Title: Listening to Jazz

Author: Chosentwo4381

Email: chosentwo4381@yahoo.com

Feedback: Would make me happy. Please tell me, sequel or no?

Disclaimer: I own nothing.

Archiving: List sites, the Realm, and ff.net. Anyone else just ask.

Author's Notes: I got this idea listening to Comfortable by John Mayer. You should download it if you don't have it. This is not a song fic. It is slightly angsty. It's set after around the end of Ginny's 7th year I think. This isn't beta'd either. Cause I still don't have one. Any volunteers?

Dedication: To Laura, because she thinks I'm beautiful.


Ginny,

I know you can recognize the handwriting on this letter, not enough time has passed for you not to know who this is from. I just ask that you read it. If not for me, then for the love that we shared. You don't even have to reply, unless you want to, which I doubt you will. But, hear me out. Just let me get this off my chest.

I still think of you, you know. The way your hair shone in the sun, like a curtain of fire that surrounded us as we kissed on spring days down by the lake. I loved the way your lips tasted, like chocolate frogs and the mint tea that we used to get down in the kitchens. But I didn't write this to tell you that.

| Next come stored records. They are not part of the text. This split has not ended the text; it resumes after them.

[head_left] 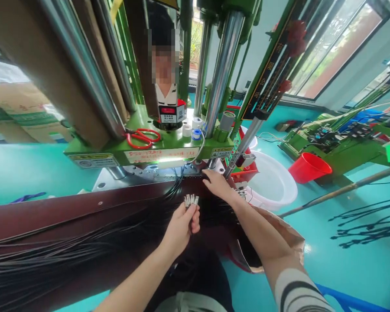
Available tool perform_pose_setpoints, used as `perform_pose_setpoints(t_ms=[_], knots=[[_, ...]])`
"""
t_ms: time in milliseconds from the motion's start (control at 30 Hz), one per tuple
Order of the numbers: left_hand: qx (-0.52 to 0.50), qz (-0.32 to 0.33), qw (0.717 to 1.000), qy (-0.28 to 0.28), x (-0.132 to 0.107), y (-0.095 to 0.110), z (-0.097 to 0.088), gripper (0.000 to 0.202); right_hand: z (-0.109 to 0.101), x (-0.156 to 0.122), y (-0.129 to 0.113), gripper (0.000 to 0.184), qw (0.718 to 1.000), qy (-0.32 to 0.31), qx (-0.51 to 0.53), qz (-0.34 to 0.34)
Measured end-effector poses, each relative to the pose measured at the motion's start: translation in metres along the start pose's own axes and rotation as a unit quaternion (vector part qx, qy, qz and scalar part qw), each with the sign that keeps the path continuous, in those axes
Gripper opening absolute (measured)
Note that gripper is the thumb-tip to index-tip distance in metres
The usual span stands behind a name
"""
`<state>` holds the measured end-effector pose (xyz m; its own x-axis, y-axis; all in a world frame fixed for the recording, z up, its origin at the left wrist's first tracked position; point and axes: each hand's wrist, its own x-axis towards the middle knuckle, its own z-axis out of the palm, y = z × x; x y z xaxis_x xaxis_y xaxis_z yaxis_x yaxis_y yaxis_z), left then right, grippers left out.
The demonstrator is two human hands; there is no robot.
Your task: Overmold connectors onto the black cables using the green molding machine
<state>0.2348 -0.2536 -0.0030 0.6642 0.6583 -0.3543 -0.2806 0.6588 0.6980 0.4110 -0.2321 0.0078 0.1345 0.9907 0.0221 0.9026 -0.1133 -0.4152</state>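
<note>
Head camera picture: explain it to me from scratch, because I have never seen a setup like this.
There is no robot here: the camera sits on a person's head and looks forward and down over their own bare hands. Ahead stands a green machine with thick, shiny columns. On its ledge lie red-handled scissors; further right are a white roll and a blue roll. The brown work surface carries many thin black cables. The left hand grips a cluster of small silvery metal ends. The right hand reaches in under the ledge; whether it holds anything is unclear.
</note>
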Motion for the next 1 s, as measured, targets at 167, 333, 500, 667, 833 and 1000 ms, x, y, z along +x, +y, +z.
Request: perform_pose_setpoints(t_ms=[167,333,500,667,833,1000], knots=[[0.02,0.031,0.999,0.004,0.005,0.001,-0.012,0.032,0.007,0.025,-0.01,0.032,0.994,-0.044,-0.104,0.012],[0.09,0.036,0.995,-0.028,-0.002,-0.011,-0.017,0.031,-0.014,-0.016,-0.019,0.013,0.99,-0.121,-0.062,0.023],[0.17,-0.005,0.983,-0.067,-0.013,-0.023,-0.016,0.031,-0.016,-0.094,-0.015,0.034,0.928,-0.144,0.296,0.175],[0.184,-0.068,0.978,-0.077,-0.01,-0.025,0.0,0.033,0.02,-0.134,-0.023,0.043,0.737,0.015,0.642,0.211],[0.19,-0.082,0.977,-0.058,-0.001,-0.026,0.013,0.037,0.039,-0.134,-0.028,0.049,0.686,0.097,0.695,0.191],[0.177,-0.1,0.977,-0.058,0.001,-0.026,0.014,0.038,0.041,-0.136,-0.027,0.047,0.691,0.111,0.69,0.186]])
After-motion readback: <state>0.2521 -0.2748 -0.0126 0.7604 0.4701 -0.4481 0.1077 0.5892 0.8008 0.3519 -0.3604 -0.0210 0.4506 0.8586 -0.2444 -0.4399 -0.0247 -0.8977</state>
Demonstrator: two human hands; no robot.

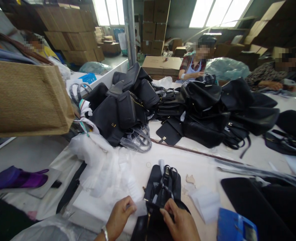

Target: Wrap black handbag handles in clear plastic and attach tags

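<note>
A small black backpack [151, 179] with buckled straps and a gold zip lies on the white table in front of me. My left hand [120, 214], with a bracelet at the wrist, is beside its left edge. Thumb and fingers there pinch a piece of thin white wrapping sheet [140, 208]. On the right, my right hand [179, 219] has curled fingers gripping the backpack near its upper edge. The backpack's lower part runs out of view at the bottom. A heap of translucent white wrapping sheets [97, 167] lies to the left.
Black bags [203, 127] are piled across the table. A woven tan bag [24, 100] hangs at left above a purple pouch [17, 177]. Crumpled white paper [206, 202], a blue object [235, 226] and black panels [258, 201] lie right. Co-workers sit beyond.
</note>
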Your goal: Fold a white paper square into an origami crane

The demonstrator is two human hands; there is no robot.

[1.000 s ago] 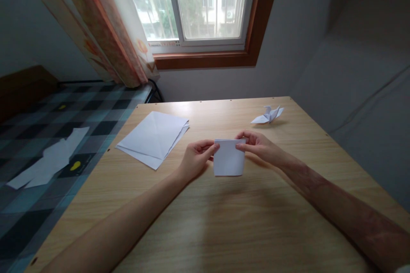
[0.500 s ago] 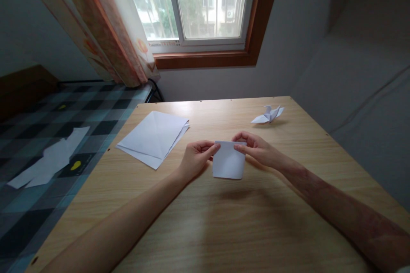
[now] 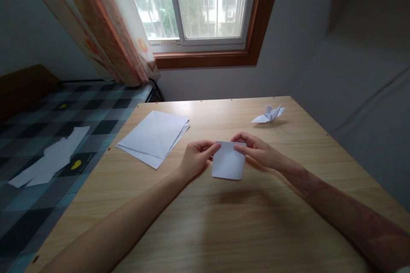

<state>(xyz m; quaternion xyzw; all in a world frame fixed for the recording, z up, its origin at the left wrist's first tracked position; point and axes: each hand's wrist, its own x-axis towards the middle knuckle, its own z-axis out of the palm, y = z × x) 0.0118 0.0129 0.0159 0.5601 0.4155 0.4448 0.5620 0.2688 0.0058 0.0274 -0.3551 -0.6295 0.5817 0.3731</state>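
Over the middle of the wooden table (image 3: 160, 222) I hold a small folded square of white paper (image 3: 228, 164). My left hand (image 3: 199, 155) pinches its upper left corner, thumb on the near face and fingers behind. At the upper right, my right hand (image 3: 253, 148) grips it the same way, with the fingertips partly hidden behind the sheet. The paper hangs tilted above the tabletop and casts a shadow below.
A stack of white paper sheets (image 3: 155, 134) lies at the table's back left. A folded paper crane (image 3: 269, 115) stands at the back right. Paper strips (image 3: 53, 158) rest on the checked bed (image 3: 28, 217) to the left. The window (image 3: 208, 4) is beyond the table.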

I'm with someone now; Ron must have told you that. He and Harry like her. They think she'll do me some good. She's great, but she's not what I want. She's a muggle, not that it matters, and she knows about me, and accepts it, but it's weird. She's like Parvati or Lavender with out the divination, and all the giggling about boys. She's religious, and doesn't really approve of me correcting things in the Bible with the way they really happened. She also doesn't approve of the foul mouth that I picked up from your brother and the rest of the auror squad. The whole thing just makes me think.

I miss you Gin. I'm not really sure what happened between us, but I still love you. I keep remembering things, like the time we got kicked out of Madame Malkin's in Diagon Alley for behaving inappropriately in the dressing room. And some of the things that came out of your mouth could make sailors blush. Now that I think of it, they did. Remember that cruise with me and my parents before my 7th year?

By all accounts she's perfect. She fits in at all the state functions that we have to go to. That's what I get for being one of the best friends of the guy that defeated Voldemort, and for capturing a lot of death eaters myself. Darned Gryffindor bravery. She's an artist by profession. She paints these beautiful portraits. But they just make me think of you, wondering how you would look on canvas. Questioning. Could anyone ever capture the way your eyes gleam, even when it's dim?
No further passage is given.